= What the task requires =
Can you pull out each line of the data below that includes the word "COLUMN"?

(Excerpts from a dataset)
..............................

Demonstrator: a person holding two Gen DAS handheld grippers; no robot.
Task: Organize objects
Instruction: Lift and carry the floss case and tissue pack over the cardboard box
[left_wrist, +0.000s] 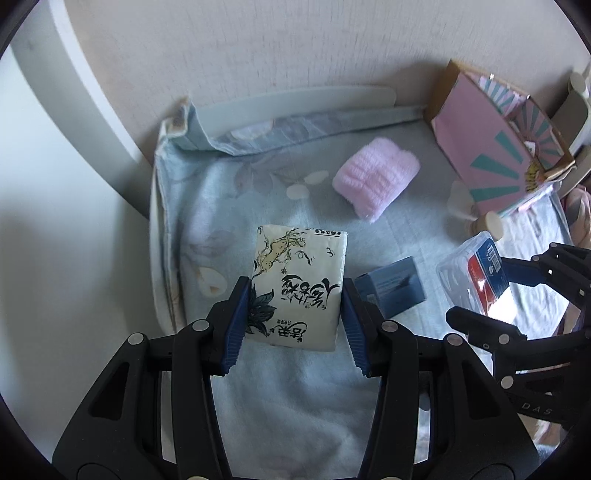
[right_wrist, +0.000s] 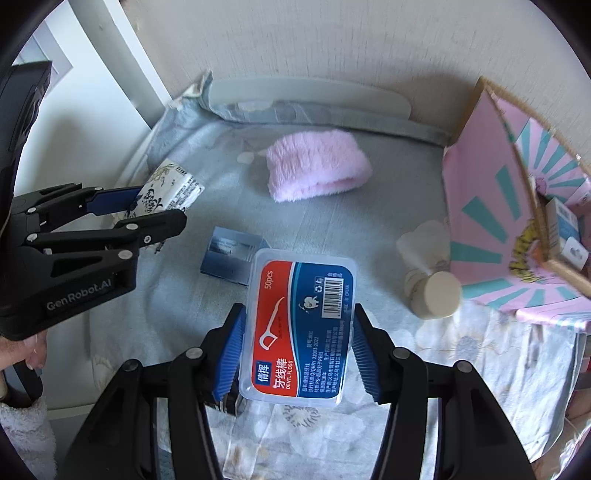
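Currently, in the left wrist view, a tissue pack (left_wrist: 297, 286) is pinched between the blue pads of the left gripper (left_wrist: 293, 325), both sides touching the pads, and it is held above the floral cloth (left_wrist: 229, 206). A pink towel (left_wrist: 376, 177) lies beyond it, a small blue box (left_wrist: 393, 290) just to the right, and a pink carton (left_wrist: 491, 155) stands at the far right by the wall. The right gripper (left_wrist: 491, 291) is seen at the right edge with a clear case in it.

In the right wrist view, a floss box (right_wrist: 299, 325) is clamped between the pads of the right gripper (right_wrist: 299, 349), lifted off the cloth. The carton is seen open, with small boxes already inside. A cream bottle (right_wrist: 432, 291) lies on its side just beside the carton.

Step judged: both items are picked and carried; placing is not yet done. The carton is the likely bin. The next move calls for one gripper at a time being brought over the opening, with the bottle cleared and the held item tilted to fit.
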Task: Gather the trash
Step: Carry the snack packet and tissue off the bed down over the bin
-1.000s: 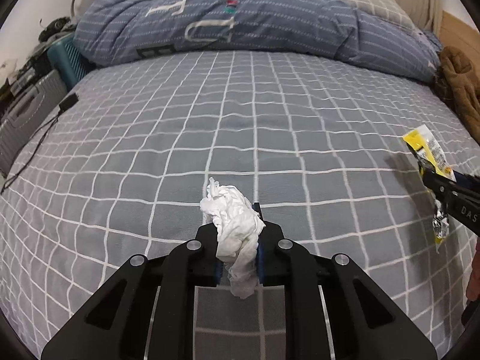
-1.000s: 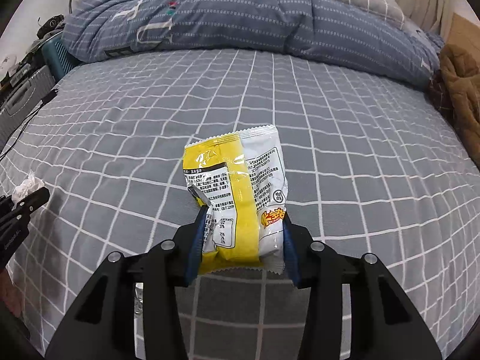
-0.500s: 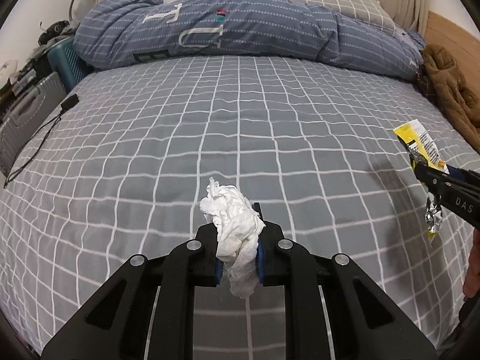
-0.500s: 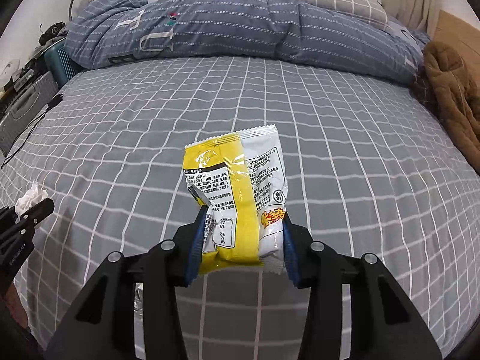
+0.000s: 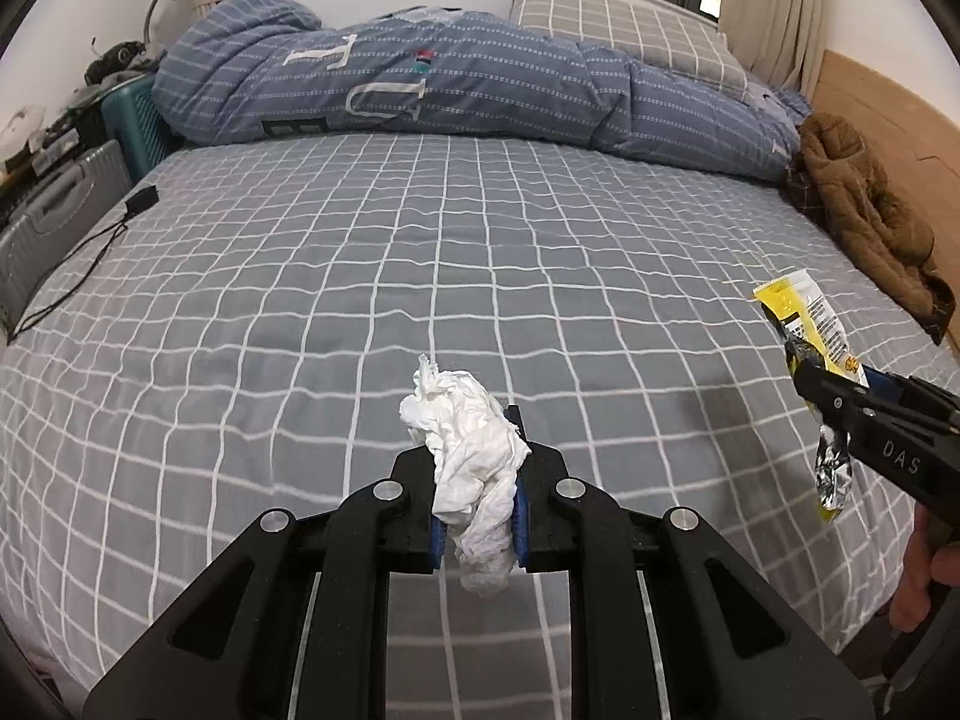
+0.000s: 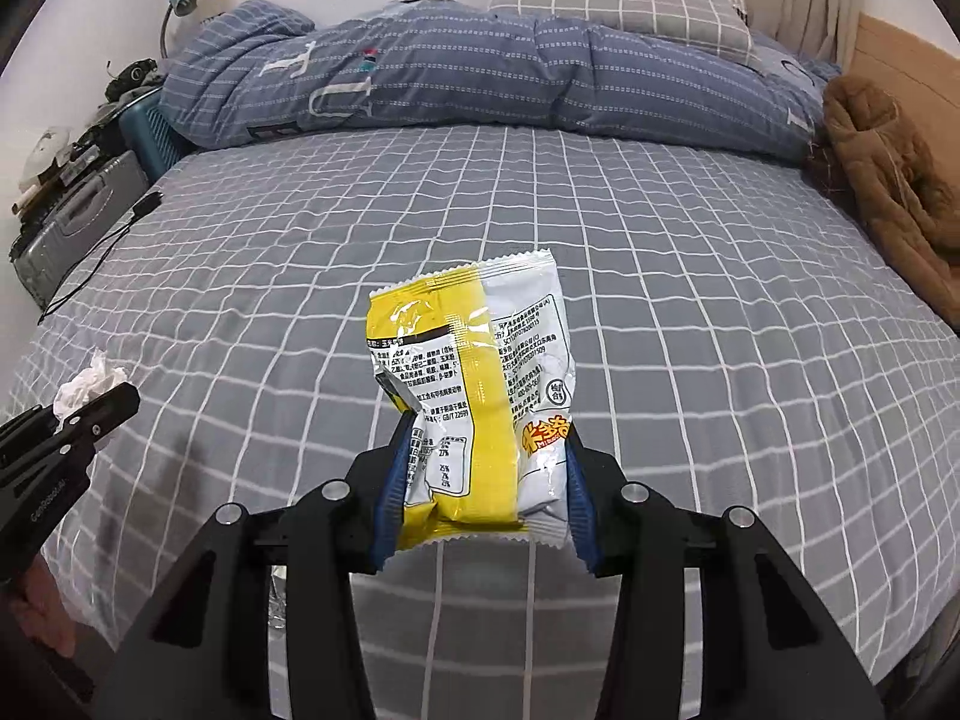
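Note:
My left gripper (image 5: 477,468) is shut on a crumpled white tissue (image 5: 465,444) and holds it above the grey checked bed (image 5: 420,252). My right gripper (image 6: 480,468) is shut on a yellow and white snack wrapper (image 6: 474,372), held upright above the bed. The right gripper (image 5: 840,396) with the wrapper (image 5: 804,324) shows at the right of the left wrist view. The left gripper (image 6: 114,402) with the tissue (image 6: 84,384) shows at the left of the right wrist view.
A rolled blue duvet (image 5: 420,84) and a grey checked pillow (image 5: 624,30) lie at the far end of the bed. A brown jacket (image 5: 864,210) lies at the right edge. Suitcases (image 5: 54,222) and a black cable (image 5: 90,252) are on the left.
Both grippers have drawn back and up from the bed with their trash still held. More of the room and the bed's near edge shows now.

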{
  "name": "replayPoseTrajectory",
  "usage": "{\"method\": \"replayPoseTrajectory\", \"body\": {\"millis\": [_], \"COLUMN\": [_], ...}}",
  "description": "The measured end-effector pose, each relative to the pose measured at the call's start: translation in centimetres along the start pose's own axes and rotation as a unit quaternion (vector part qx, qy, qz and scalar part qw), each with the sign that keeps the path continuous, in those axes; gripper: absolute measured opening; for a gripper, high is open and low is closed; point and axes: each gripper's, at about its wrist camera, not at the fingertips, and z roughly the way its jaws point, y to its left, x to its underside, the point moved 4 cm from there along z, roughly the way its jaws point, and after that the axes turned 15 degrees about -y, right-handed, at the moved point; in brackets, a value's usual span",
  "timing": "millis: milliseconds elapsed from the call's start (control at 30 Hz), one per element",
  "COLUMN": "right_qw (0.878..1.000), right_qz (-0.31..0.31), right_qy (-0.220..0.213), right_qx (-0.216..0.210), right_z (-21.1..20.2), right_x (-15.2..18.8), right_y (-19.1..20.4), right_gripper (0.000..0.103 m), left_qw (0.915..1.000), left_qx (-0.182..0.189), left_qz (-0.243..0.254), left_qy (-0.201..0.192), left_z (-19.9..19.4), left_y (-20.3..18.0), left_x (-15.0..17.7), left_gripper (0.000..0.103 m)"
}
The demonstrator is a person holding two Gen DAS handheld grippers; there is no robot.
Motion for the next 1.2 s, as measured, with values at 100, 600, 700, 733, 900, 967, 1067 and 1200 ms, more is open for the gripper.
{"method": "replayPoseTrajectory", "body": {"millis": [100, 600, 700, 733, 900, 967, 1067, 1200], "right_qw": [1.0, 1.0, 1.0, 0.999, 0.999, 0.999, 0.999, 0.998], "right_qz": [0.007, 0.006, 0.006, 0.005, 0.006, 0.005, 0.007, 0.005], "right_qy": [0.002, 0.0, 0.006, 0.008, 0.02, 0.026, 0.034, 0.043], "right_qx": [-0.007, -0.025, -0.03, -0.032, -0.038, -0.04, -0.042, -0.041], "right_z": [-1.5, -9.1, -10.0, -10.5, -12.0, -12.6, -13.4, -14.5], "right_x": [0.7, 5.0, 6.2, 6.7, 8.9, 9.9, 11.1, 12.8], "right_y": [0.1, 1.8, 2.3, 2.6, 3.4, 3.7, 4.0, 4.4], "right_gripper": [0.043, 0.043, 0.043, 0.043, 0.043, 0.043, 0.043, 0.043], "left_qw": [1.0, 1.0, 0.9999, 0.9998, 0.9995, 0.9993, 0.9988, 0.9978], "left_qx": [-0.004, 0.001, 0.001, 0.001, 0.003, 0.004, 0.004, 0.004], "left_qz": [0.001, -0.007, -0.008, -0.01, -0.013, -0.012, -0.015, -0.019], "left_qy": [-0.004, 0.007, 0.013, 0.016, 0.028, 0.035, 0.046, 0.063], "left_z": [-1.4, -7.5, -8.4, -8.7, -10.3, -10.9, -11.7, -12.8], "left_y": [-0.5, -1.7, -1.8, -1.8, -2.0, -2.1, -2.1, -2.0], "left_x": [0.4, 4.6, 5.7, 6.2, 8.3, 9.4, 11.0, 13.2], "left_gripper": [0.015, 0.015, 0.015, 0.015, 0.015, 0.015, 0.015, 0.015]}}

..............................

= Final answer =
  "usage": "{\"method\": \"replayPoseTrajectory\", \"body\": {\"millis\": [_], \"COLUMN\": [_], ...}}",
  "COLUMN": "right_qw (0.878..1.000), right_qz (-0.31..0.31), right_qy (-0.220..0.213), right_qx (-0.216..0.210), right_z (-21.1..20.2), right_x (-15.2..18.8), right_y (-19.1..20.4), right_gripper (0.000..0.103 m), left_qw (0.915..1.000), left_qx (-0.182..0.189), left_qz (-0.243..0.254), left_qy (-0.201..0.192), left_z (-19.9..19.4), left_y (-20.3..18.0), left_x (-15.0..17.7), left_gripper (0.000..0.103 m)"

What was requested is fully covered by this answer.